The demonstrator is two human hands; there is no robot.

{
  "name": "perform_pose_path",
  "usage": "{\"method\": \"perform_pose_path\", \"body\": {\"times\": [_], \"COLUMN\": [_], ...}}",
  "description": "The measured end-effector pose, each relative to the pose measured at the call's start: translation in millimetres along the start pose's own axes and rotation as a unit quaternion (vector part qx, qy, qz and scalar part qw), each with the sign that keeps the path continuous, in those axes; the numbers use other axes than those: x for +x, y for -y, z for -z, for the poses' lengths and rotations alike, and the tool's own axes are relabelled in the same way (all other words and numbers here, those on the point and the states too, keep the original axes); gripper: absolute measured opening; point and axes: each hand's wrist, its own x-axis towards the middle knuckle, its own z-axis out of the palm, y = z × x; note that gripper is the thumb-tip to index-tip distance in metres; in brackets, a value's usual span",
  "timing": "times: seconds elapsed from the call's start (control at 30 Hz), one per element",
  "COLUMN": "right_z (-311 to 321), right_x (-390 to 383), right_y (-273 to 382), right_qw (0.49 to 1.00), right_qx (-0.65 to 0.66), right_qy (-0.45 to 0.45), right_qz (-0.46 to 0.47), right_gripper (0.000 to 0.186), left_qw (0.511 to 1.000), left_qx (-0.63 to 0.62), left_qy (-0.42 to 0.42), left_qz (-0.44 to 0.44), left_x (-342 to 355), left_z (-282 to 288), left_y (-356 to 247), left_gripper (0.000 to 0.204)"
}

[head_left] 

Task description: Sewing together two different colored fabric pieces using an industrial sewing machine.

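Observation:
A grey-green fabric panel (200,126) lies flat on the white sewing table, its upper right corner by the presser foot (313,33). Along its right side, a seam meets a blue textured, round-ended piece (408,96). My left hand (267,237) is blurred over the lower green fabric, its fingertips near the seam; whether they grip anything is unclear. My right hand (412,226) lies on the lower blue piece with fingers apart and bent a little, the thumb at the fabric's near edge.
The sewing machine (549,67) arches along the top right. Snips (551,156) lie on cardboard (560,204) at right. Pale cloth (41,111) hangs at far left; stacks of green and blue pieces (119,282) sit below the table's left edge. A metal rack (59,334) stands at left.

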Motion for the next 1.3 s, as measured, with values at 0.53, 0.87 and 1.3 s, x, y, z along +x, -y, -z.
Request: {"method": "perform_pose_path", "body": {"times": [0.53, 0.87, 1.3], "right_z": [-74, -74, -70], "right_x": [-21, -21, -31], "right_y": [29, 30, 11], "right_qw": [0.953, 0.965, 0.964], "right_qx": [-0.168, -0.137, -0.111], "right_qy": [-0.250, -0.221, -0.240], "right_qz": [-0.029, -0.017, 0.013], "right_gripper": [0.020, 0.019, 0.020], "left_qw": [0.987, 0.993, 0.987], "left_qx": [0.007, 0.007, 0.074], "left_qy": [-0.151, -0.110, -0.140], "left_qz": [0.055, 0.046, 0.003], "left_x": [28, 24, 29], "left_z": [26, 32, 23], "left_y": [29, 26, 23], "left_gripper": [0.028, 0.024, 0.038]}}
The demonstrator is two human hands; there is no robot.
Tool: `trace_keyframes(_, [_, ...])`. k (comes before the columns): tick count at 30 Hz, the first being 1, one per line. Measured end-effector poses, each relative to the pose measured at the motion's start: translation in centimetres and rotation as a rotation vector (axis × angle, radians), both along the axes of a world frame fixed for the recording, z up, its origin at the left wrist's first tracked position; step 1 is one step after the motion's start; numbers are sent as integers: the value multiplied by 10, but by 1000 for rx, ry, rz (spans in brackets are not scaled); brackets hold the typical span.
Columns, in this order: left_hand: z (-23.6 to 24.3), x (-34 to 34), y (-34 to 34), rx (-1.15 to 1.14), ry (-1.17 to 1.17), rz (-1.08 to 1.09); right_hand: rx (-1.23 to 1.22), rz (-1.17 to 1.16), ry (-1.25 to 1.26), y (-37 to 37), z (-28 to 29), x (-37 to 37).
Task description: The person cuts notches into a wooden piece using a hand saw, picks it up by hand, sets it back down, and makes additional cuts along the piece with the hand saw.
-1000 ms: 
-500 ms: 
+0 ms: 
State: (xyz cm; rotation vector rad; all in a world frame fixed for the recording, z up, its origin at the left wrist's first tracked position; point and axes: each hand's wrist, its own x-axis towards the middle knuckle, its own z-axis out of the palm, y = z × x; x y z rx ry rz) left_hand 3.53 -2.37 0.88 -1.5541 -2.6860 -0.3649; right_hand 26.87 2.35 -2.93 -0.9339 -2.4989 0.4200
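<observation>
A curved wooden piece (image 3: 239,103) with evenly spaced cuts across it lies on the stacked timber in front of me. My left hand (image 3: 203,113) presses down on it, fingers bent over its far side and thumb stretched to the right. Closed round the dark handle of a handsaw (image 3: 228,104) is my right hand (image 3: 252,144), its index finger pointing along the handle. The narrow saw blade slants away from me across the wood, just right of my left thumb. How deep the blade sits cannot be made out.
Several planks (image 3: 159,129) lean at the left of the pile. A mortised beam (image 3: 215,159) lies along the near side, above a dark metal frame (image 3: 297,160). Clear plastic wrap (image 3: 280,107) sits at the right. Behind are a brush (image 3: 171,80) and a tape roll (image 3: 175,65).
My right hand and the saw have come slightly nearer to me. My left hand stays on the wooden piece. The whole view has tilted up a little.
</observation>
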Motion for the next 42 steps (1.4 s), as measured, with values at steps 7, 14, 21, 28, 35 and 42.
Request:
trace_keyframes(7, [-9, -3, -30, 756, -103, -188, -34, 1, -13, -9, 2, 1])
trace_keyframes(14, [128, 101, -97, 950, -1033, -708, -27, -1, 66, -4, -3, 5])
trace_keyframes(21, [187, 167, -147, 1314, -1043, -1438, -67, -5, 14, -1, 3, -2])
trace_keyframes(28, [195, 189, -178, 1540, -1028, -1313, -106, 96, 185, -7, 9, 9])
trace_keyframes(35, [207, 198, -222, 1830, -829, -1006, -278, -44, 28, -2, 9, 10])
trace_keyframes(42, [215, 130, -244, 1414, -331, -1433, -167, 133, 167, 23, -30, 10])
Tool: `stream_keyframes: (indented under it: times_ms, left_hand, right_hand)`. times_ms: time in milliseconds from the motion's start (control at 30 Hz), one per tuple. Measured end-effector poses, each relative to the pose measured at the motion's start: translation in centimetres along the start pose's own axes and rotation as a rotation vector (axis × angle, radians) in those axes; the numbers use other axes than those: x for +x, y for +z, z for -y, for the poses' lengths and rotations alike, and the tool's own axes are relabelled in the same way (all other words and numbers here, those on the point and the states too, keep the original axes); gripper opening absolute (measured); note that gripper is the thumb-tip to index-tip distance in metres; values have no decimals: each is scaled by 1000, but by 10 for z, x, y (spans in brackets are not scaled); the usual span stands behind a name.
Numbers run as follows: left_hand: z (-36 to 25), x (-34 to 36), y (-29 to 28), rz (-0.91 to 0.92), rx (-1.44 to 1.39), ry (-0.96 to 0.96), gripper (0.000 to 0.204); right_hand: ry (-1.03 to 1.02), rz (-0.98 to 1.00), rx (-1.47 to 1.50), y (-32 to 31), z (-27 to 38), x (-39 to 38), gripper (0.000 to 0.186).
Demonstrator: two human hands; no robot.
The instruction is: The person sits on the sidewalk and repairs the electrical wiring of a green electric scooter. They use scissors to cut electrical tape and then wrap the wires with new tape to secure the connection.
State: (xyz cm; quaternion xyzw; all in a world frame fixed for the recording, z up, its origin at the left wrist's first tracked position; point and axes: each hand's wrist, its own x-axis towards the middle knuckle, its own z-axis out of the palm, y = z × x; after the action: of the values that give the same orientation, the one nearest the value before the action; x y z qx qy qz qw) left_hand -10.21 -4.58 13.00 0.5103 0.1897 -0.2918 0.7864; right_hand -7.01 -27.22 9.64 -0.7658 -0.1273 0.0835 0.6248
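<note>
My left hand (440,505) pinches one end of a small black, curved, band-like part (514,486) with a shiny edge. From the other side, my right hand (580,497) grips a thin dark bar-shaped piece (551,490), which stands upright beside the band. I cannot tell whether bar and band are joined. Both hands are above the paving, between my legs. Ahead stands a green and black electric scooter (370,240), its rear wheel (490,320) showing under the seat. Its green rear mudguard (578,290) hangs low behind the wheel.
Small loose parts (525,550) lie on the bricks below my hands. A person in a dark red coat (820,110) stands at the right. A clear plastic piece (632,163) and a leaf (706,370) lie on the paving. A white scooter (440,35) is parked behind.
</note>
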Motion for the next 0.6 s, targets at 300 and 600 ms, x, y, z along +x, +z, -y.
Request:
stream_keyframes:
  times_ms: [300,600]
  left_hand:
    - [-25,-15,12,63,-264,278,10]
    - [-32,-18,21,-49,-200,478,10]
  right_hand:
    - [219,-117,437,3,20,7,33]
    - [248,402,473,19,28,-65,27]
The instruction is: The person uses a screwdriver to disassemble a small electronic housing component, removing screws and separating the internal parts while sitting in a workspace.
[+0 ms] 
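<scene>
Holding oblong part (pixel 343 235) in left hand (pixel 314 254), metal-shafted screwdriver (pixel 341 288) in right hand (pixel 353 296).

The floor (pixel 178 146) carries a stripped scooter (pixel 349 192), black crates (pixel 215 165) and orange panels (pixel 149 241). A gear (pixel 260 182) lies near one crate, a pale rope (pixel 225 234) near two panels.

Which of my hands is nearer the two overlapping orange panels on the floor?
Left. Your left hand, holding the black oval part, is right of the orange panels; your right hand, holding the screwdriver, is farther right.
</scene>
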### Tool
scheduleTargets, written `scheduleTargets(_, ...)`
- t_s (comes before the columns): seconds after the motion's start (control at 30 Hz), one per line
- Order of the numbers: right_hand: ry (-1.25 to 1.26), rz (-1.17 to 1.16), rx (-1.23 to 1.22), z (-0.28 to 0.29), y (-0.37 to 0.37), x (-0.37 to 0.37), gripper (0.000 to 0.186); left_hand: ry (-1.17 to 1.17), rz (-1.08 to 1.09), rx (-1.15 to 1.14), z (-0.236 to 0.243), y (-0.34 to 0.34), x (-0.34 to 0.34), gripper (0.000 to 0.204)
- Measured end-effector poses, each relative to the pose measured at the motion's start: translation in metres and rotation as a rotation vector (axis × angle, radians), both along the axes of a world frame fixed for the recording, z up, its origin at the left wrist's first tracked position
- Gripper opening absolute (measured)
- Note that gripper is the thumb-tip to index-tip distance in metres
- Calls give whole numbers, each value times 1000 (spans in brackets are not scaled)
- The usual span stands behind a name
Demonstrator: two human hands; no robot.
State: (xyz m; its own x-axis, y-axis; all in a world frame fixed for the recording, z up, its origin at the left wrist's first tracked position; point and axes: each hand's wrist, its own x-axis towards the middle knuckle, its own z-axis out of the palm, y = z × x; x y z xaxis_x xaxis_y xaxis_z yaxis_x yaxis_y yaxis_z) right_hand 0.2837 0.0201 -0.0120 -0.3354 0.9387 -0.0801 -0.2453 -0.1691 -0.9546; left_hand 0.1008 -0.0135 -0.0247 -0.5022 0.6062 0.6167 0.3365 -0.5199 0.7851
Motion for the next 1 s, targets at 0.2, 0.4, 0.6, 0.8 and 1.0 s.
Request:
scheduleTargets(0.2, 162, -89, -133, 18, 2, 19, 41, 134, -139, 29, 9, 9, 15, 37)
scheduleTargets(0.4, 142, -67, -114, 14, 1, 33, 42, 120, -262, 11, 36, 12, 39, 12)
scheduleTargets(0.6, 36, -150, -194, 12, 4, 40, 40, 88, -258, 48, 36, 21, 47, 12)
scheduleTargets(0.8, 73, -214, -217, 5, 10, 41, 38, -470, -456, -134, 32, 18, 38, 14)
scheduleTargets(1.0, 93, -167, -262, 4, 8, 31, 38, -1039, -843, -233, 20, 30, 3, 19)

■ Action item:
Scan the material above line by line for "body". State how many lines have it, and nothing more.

■ Reply to the task:
2